After tons of times of staring blankly into space, reminiscing past events, musing over history lessons, finally, I found the answer in the most unlikely incident—through Facebook.
“Change your Facebook profile picture to a cartoon from your childhood and invite your friends to do the same. Until Monday (Dec.6) there should be no human faces on facebook, but an invasion of memories. This is for violence against children.”
Come to think of it, now I know when I want to go back. Why look further, why flip the pages of my dusty history books, when I have my own memoirs to hark back to.
But then, my memory fails to function well. I can’t seem to remember my childhood days. All I can see were flashes—vivid pieces of images of my seemingly loss childhood. Very much like a pirated copy of a DVD, parts were skipped off, blurred, deleted.
Blame my bad memory for that. I have a hard time memorizing, remembering. Most of the time, I have trouble recollecting thoughts, lessons. The very reason why I keep a planner and collect sticky-notes—these things keep my mind back on track, keep me updated. Maybe that is why I became a writer, if I can’t remember, then might as well write—to save memories, to go back in just a flip of the page, a click of the mouse.
I miss my childhood days. I miss the careless, childish Khatrina. I miss watching Heidi, Charlotte, Princess Sarah, Powerpuff Girls, Fushigi Yugi, Pokemon, and all the other cartoons I used to love—just laughing, entertaining, not thinking whether it is ethical or not. I miss reading Sweet Valley High, Archie Comics, Goosebumps, Harry Potter, as well as other fairytales and pocket books that used to fill my room—just absorbing, believing that a happy ending exists, even thinking that a knight in shining armor will sweep me off my feet, fight the monsters, and love me for eternity. I miss writing poems and stories—just stringing words together, not thinking if it is sensationalized or not. I miss being passive, submissive to what is happening to the country, not thinking what I may do, not thinking what I may say.
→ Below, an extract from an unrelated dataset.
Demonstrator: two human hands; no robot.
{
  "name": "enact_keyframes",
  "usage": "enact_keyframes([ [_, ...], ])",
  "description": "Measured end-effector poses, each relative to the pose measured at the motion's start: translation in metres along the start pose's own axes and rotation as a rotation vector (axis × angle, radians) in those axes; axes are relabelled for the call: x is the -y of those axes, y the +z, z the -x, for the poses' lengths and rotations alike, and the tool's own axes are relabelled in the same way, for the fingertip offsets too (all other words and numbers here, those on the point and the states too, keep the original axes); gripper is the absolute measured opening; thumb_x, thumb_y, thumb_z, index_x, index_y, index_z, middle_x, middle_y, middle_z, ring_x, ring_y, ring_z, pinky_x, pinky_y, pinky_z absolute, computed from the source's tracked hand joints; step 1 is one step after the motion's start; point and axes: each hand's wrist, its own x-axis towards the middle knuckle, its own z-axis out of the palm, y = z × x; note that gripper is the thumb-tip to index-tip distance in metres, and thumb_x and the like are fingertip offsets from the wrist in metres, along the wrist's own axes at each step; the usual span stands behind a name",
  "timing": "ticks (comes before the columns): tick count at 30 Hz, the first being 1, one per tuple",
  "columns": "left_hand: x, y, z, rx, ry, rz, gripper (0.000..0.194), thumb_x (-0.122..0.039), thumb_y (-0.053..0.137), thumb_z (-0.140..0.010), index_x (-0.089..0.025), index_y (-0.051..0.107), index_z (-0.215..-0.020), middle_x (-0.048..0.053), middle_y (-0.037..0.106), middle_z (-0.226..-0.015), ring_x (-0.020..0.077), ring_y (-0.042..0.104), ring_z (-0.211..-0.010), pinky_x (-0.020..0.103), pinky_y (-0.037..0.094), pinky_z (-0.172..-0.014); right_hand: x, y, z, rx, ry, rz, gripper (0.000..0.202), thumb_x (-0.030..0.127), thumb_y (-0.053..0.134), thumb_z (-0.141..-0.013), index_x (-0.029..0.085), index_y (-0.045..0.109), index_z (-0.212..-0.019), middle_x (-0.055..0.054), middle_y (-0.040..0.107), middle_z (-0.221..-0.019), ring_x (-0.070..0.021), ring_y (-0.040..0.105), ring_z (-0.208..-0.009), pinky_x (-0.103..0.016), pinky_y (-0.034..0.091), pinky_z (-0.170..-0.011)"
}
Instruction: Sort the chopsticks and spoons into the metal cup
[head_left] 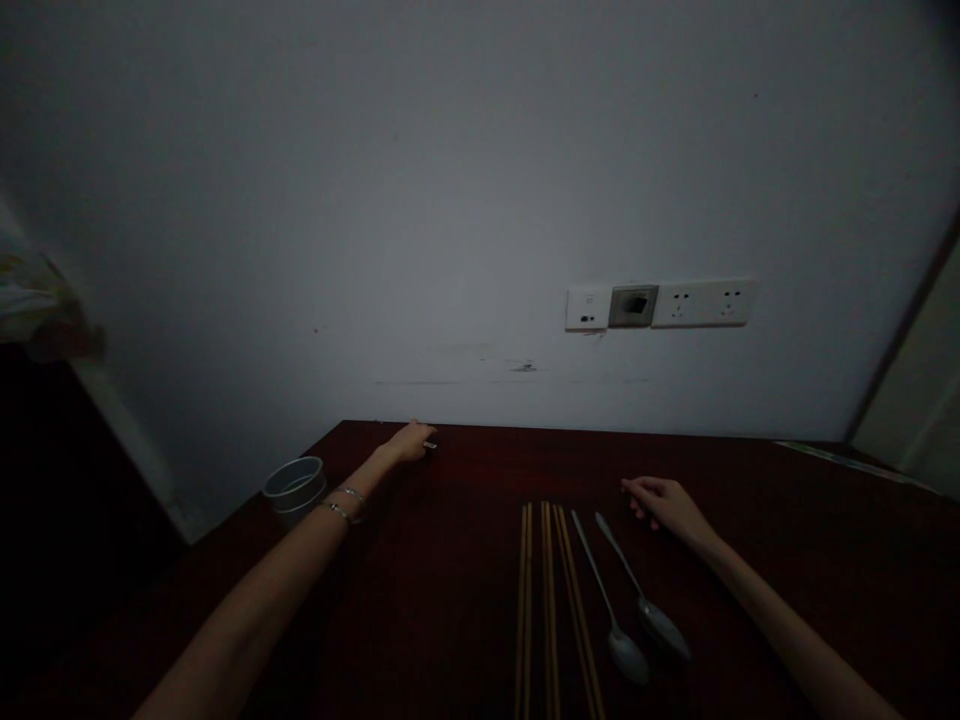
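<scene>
My left hand (pixel 409 441) reaches to the far left part of the dark red table, close to the wall. Its fingers are closed around a small object whose pale end (pixel 430 445) sticks out; its kind is hidden. My right hand (pixel 667 508) is over the table on the right, its fingers curled with thumb and forefinger together, and nothing shows in them. Nearest to it is a metal spoon (pixel 663 628), beside a second, slimmer spoon (pixel 627 655). Left of the spoons lie several wooden chopsticks (pixel 550 610) in side-by-side groups, pointing towards the wall.
A round grey metal container (pixel 295 485) stands at the table's left edge, partly behind my left forearm. The table (pixel 442 570) meets a pale wall with a row of sockets (pixel 699 304). A flat strip (pixel 855 463) lies along the far right edge.
</scene>
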Motion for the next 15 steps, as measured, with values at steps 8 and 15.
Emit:
enact_keyframes([
  [8, 0.006, 0.016, 0.0, -0.019, 0.063, 0.009, 0.036, -0.009, 0.044, -0.075, -0.018, 0.061, -0.104, 0.008, 0.064, -0.103, 0.0201, 0.047, -0.102, 0.025, 0.034, -0.085, -0.004, 0.001, 0.0, -0.019, -0.015, 0.026, 0.035, 0.05, 0.051, -0.07, 0.015, 0.06, -0.069, -0.001, 0.055, -0.052, -0.0107, 0.05, -0.044, -0.019, 0.037, -0.034],
  [15, 0.015, 0.023, -0.011, 0.004, 0.143, -0.133, 0.025, -0.016, 0.04, -0.081, -0.017, 0.065, -0.076, 0.011, 0.062, -0.081, 0.0224, 0.051, -0.09, 0.029, 0.036, -0.076, -0.002, 0.001, 0.0, -0.026, -0.014, 0.033, 0.038, 0.052, 0.052, -0.069, 0.015, 0.058, -0.067, 0.001, 0.054, -0.05, -0.0085, 0.047, -0.04, -0.018, 0.036, -0.033],
])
I miss those times when my days were seemingly endless, playing Barbie dolls, Chinese-garter, exchanging stationeries, bonding with my friends, not thinking about politics, deadlines, and all the other things that stresses me now. I miss being with boys, playing Battle Realms, Counter Strike, basketball, billiards, not thinking whether we like each other or not. I miss being with my best girl friends, I miss our shallow fights, and our conversations about our absurd future plans, not talking about things such as love, break-ups, and all the other painful stuff that we are facing now.
If I could go back I time, certainly, the flashback would be through my childhood times—where everything was easy, where everything was platonic. And no, I won’t change anything, I just want to simply go back, even for a day, just to look back, take a peek. This may be the vey much needed vacation that I badly want, plus, a soul-searching ride, too, all rolled into one!